Hans Hosse
Paulistano, nascido
no ano de 1950, é publicitário, artista plástico, fotógrafo, designer gráfico e
digital; porém prefere autodenominar-se um imagemaker, um “fazedor de
imagens”. Dentro desta perspectiva, pesquisa, desde 2002, o meio digital como
outra possibilidade de expressão artística. Sua primeira participação em Salões
de Arte se deu, contudo, no ano de 1976, e de lá para cá amealhou vários
prêmios. Suas obras estão em diversas cidades do mundo.
Desde 2004, o
artista pesquisa, incessantemente, um modo de trazer suas imagens digitais do
mundo binário ao mundo analógico e real. Esta busca culminou na descoberta da
impressão em grandes formatos e nos substratos corretos para que, enfim, suas
obras pudessem ser expostas, admiradas e se tornassem colecionáveis.
A partir de 2011,
passou a se dedicar principalmente ao estudo da arte digital, racional, com
pensamento matemático, deixando de lado o lápis, as tintas, as telas e papéis.

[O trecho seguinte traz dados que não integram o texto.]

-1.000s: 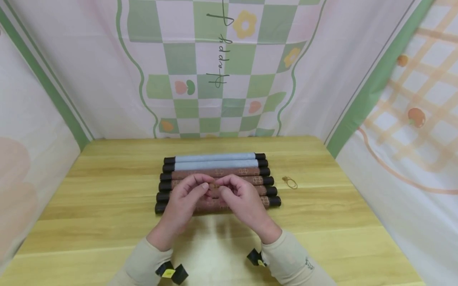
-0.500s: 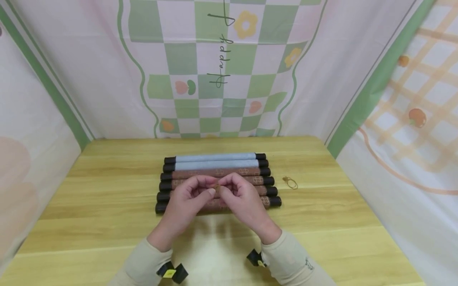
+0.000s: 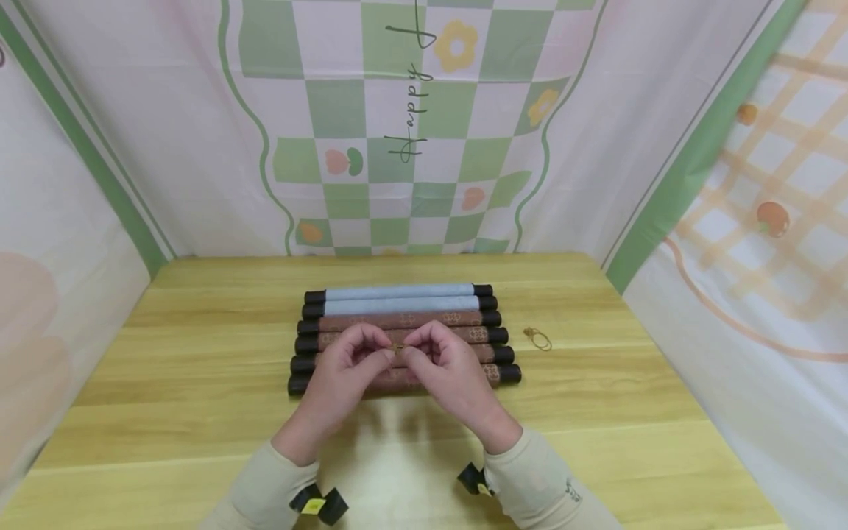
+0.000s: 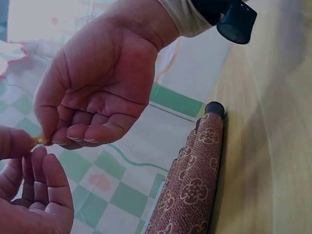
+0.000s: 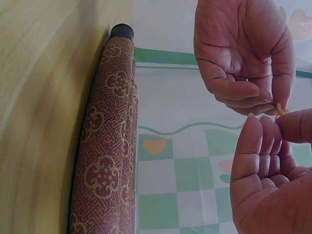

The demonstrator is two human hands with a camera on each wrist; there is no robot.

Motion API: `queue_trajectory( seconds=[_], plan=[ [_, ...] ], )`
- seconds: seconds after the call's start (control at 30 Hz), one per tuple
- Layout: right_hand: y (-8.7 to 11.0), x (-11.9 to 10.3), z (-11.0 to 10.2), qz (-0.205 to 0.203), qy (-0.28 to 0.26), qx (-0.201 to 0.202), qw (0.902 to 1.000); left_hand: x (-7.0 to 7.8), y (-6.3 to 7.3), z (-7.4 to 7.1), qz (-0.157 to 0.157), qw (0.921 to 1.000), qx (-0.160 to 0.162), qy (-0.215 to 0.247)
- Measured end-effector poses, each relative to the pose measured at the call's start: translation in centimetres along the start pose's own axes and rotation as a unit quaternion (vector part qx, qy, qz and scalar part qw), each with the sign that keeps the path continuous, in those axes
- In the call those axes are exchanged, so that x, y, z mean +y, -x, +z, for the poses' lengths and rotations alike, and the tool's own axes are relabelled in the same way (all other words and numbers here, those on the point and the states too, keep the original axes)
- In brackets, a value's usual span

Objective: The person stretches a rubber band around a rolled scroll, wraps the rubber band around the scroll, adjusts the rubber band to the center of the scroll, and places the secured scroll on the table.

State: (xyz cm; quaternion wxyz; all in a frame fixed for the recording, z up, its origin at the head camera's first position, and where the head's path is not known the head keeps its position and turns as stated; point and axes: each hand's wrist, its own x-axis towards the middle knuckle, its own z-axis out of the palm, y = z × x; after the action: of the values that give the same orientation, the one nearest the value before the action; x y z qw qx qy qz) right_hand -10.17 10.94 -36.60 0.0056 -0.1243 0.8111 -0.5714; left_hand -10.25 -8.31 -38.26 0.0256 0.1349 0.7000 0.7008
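In the head view, the left hand (image 3: 340, 377) and the right hand (image 3: 457, 379) meet above a row of scrolls. Thumb and fingertips of both pinch a small yellowish-brown rubber band (image 3: 397, 347). It shows as a tiny crumpled bit (image 4: 37, 142) in the left wrist view and as a twisted strand (image 5: 281, 110) in the right wrist view; most of it is hidden by fingers. Below the hands lie several brown patterned scrolls (image 3: 377, 381) with black ends. Behind these are two light blue scrolls (image 3: 400, 303), side by side.
Right of the scrolls, a thin yellowish-brown loop (image 3: 542, 339) with a bunched end lies on the wooden table (image 3: 199, 412). A checkered curtain (image 3: 437, 110) hangs at the back, with printed cloths on both sides. Each wrist carries a small black device (image 3: 321, 506).
The fingertips shift slightly around the rubber band, closing together and then parting a little. A short strand now shows between them. Scrolls and the loop on the table stay put.
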Motion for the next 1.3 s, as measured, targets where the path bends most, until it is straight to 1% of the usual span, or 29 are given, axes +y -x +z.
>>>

Para compor estas novas obras, busca a repetição estruturada das formas
geométricas e/ou orgânicas, transformando-as em ricas texturas, em novas
composições, que invariavelmente passam por uma gama de filtros oferecidos
pelos diversos programas de edição de imagem, subvertendo totalmente a obra
inicial composta por linhas distribuídas racionalmente e generosamente no mundo
binário. Suas obras caminham sem pressa entre retratos, cenas urbanas e
abstratas. Invariavelmente, mesmo em suas pinturas em tinta acrílica, se
utiliza da técnica digital como estudo anterior à obra pintada, do mesmo modo
que James Faure Walker e Margreth Eicher.
São obras, como
enfatiza Bruno Munari, em sua obra “Design e Comunicação Visual”: “O estudo das
formas conduz a formas ou corpos mais complexos que resultam da acumulação de
duas ou mais formas iguais, segundo a sua identidade, translação, rotação,
reflexão especular, dilatação e encolhimento”.